【わたしは見た】とは
ルカによる福音書10章17ー20節
                                       
 先週の月曜日、Mさんが脳梗塞で急逝された。82年10ヶ月の生涯であった。彼は戦争体験を通して、平和の大切さ、現憲法が「改憲(悪)」されることを憂いていた。

 最近わたしが一番気になっているのが、あの閣議決定依頼、あれよあれよ、という間に「自衛隊」がアメリカ軍などといっしょになって、軍事活動をする事が現実味を帯びてきていると言うことだ。

 憲法「9条」改憲を視野に入れた工程表が作られようとしている。力による支配はテロを産み、テロを抑止することでまたテロが産まれる。憎しみの連鎖が続くという現実を私たちは知らねばならない。

 今日は棕櫚の主日である。イエスが子ロバでエルサレムに入城され、十字架で死なれる最後の一週間を心にとめ、主のご受難の意味を考えるための主日である。

 10章1節には、イエスが72人を任命し、二組ずつで神の国の宣教者として派遣される様子、心構えが記されている。その結果、どのようなことが起きたのか、彼らの成功体験が語られている。

 72人は喜んで帰ってきて、彼らは「主よ、お名前を使うと、悪霊さえも私たちに屈服します。」とその結果をイエスに報告する。その報告をうけてイエスが言われる「わたしは、サタンが稲妻のように天から落ちるのを見ていた。」ヨブ記1章6節、2章1節には、主の使いたちが集まっているところにサタンが来たと記されている。またルカ福音書4章13節には、「悪魔はあらゆる誘惑を終えて、時が来るまでイエスを離れた。」そして22章3節で「12人の中の一人で、イスカリオテと呼ばれるユダの中に、サタンが入った。」と言うかたちで、サタンの再登場が記されている。

 イエスがガリラヤで活動を始められて、エルサレムへの旅を続けられるまでサタンは力を発揮することはなかった。すると、ここでイエスが「見ていた」光景は何を意味するのか。ヨハネ黙示録20章2節には、天使は、悪魔でもサタンでもある。また7節から10節には、サタンの敗北が記されている。それは「絵空事」として無視することも出来るが、本当にそれでよいのか、と昨今の国内外の状況の中で起きている出来事を通して考える時、わたしは「絵空事」として受け止めるだけでよいのか、と考えている。

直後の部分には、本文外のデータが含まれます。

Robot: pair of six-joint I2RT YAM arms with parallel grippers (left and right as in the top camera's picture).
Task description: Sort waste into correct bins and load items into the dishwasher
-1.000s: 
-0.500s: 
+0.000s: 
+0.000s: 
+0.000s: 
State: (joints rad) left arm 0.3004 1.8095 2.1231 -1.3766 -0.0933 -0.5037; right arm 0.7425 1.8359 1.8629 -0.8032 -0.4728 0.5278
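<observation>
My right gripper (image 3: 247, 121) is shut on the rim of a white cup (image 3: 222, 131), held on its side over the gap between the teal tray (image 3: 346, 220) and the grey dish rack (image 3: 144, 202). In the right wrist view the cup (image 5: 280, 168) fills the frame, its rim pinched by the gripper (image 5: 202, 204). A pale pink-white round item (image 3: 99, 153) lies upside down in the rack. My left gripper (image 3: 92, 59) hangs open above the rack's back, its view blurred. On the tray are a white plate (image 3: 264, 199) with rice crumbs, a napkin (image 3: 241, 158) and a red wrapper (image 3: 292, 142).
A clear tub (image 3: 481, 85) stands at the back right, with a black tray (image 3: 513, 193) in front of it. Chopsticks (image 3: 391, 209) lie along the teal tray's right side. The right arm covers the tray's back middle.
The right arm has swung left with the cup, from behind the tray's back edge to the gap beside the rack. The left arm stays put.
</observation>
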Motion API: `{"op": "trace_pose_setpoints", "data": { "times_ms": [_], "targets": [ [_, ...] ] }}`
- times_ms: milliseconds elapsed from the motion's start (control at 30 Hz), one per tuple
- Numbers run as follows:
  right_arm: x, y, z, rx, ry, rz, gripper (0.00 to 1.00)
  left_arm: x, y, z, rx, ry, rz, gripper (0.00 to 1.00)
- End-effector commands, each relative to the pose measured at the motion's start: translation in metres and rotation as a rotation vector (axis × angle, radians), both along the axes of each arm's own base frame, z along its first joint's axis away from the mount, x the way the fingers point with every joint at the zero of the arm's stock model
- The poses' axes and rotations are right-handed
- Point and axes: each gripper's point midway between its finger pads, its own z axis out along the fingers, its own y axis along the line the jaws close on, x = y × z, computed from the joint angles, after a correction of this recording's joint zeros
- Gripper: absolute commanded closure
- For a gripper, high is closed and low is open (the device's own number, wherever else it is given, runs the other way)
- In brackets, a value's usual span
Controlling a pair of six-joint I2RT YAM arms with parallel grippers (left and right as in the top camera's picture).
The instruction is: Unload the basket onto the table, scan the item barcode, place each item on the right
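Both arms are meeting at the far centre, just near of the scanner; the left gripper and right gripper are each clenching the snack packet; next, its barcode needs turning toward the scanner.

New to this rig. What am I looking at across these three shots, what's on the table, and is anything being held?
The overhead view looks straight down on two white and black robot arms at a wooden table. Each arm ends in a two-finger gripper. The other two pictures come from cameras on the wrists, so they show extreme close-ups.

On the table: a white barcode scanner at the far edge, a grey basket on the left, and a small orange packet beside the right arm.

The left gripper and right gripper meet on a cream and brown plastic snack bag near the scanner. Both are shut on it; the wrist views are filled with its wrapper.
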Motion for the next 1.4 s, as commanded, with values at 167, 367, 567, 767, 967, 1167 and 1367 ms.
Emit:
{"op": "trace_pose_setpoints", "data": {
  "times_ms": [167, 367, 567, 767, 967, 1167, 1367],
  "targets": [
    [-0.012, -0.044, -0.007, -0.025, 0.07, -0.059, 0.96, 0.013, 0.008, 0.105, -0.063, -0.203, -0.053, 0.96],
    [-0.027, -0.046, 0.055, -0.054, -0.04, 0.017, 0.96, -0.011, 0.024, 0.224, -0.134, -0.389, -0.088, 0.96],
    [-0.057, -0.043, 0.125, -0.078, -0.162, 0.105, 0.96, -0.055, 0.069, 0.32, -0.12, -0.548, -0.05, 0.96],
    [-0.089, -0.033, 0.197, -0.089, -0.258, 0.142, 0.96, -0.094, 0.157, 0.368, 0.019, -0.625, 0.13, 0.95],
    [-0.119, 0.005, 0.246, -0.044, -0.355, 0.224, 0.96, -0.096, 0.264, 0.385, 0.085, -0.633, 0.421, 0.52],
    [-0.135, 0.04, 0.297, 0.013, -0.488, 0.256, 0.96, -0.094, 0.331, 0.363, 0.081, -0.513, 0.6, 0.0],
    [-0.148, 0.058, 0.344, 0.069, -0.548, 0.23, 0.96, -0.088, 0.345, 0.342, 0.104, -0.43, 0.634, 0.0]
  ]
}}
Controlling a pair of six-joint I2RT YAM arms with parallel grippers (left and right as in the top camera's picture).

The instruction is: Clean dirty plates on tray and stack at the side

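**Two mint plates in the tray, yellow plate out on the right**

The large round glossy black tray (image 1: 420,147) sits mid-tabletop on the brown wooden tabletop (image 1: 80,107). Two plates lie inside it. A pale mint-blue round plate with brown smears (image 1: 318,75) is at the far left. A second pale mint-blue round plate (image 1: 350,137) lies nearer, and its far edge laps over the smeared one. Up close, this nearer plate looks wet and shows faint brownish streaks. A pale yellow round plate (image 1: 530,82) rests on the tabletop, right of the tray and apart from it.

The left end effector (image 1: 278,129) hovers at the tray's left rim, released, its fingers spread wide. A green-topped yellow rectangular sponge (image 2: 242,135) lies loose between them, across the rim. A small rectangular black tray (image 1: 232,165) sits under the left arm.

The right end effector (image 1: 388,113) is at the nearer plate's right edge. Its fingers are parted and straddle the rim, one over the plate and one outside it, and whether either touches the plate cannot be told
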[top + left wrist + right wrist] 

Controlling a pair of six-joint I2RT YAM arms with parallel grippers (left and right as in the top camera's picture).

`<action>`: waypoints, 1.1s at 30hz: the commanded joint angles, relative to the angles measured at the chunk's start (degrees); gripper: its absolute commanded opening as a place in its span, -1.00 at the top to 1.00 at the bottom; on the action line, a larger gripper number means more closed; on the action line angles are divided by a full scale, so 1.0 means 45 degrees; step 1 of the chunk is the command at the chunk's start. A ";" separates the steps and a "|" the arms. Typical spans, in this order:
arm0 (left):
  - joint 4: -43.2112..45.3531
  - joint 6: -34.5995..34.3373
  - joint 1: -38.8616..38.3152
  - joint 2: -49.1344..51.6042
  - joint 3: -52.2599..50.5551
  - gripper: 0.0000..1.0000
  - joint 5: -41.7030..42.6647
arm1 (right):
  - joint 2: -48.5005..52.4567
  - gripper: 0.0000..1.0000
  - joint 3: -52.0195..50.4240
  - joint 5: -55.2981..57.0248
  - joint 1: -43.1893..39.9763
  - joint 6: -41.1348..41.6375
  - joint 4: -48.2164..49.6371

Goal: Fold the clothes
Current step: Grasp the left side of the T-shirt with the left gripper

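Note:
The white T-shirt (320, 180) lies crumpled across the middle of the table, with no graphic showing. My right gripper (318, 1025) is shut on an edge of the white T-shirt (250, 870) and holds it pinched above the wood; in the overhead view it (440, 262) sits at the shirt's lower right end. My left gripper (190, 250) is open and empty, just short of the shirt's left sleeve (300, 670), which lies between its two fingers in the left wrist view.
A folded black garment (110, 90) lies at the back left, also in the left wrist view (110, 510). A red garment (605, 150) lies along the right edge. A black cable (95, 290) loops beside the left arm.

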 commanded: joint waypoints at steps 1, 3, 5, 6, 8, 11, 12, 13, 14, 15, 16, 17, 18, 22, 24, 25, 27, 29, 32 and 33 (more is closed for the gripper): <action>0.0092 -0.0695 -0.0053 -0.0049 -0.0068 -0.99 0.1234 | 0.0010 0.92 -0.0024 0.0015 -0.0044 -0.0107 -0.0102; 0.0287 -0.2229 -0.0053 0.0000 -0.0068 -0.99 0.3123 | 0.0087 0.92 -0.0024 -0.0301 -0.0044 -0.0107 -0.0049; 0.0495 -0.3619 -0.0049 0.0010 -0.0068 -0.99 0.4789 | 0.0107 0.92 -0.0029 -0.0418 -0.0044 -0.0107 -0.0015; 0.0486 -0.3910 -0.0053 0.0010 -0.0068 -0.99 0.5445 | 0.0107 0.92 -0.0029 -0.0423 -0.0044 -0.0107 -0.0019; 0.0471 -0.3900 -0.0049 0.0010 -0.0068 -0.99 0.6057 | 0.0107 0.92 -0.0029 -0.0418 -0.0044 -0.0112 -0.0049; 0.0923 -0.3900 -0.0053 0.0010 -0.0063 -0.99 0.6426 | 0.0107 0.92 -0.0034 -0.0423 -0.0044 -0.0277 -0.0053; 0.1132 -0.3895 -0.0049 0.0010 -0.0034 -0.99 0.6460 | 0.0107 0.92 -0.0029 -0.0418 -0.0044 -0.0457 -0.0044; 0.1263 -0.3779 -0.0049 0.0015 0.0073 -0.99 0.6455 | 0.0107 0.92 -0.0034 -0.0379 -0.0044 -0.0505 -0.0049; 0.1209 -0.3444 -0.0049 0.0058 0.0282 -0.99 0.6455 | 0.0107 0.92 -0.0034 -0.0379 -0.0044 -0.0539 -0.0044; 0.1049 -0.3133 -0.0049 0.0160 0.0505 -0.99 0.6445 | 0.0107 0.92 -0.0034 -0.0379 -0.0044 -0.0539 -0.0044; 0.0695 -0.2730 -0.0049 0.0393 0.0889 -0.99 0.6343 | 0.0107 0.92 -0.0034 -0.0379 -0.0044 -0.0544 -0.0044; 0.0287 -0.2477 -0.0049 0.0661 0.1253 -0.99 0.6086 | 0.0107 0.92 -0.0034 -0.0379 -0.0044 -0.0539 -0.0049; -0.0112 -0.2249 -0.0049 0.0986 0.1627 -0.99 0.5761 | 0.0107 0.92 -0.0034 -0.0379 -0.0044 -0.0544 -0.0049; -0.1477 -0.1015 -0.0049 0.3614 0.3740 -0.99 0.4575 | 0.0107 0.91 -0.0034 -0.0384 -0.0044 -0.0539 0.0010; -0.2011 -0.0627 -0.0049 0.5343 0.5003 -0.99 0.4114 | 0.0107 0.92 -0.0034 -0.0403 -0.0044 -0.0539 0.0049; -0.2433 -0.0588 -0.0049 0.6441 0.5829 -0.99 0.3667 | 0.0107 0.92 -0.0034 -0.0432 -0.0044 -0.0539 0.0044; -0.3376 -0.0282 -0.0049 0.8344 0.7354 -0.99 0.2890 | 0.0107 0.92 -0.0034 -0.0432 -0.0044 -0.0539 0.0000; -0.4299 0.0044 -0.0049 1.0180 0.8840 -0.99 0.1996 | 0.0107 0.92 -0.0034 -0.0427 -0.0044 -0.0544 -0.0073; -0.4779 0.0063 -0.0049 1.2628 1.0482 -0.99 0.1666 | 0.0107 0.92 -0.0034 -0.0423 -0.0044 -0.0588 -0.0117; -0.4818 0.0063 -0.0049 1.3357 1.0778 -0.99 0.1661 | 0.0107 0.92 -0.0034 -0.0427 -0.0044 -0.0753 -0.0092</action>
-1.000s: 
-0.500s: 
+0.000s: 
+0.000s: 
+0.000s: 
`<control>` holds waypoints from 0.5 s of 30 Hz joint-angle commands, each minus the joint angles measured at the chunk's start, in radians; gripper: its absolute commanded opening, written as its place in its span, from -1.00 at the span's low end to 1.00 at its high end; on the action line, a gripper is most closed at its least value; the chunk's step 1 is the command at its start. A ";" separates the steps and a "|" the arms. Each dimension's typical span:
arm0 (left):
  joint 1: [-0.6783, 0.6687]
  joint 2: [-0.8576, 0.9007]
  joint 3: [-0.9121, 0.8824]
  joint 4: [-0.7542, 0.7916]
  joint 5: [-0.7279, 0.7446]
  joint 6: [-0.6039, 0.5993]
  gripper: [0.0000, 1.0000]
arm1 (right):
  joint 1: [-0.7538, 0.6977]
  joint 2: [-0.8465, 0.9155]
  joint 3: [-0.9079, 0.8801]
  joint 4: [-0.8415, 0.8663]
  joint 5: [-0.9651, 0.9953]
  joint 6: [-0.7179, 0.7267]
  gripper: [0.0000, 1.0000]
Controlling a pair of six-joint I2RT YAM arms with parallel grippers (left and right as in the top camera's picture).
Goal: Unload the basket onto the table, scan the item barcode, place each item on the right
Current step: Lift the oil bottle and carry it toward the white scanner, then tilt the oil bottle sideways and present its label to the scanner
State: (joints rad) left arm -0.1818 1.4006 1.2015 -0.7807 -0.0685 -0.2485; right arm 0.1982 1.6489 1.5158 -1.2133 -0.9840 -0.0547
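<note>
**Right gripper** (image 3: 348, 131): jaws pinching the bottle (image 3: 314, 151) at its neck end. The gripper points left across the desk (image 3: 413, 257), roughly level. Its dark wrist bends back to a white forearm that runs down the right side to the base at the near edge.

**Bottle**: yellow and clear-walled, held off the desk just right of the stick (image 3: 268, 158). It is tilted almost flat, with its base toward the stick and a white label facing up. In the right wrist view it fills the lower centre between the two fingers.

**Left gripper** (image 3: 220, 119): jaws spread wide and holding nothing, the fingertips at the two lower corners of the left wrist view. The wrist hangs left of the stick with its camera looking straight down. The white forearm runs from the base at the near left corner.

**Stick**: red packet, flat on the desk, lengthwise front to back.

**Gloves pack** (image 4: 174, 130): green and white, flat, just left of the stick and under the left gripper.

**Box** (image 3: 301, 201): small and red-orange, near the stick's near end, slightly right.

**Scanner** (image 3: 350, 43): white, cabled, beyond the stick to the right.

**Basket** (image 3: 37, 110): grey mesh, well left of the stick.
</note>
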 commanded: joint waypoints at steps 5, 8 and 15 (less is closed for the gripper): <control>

 金曜日の「報道ステーション」のゲストコメンティターは元通産官僚の古賀氏であった。彼は「I am Not ABE」と言い放った。このままでは「戦前がはじまってしまう」という危機感がこの様な発言の背後にあることを、わたしはキャスターの古館さんと古賀さんの会話を通して知った。

 イエスが子ロバに乗って「エルサレムに入城」された。これはゼカリヤ9章9節にあるように平和を象徴している。

 私たちは、今、力による支配はいつか来た道、新しい戦前のはじまりであることを知らねばならない。ブルームハルト父子のように「待ちつつ、急ぎつつ」今を、この「中間時」を生きるものとして、聖書に聴き、聖書を生きる者として、復活の朝を迎えよう。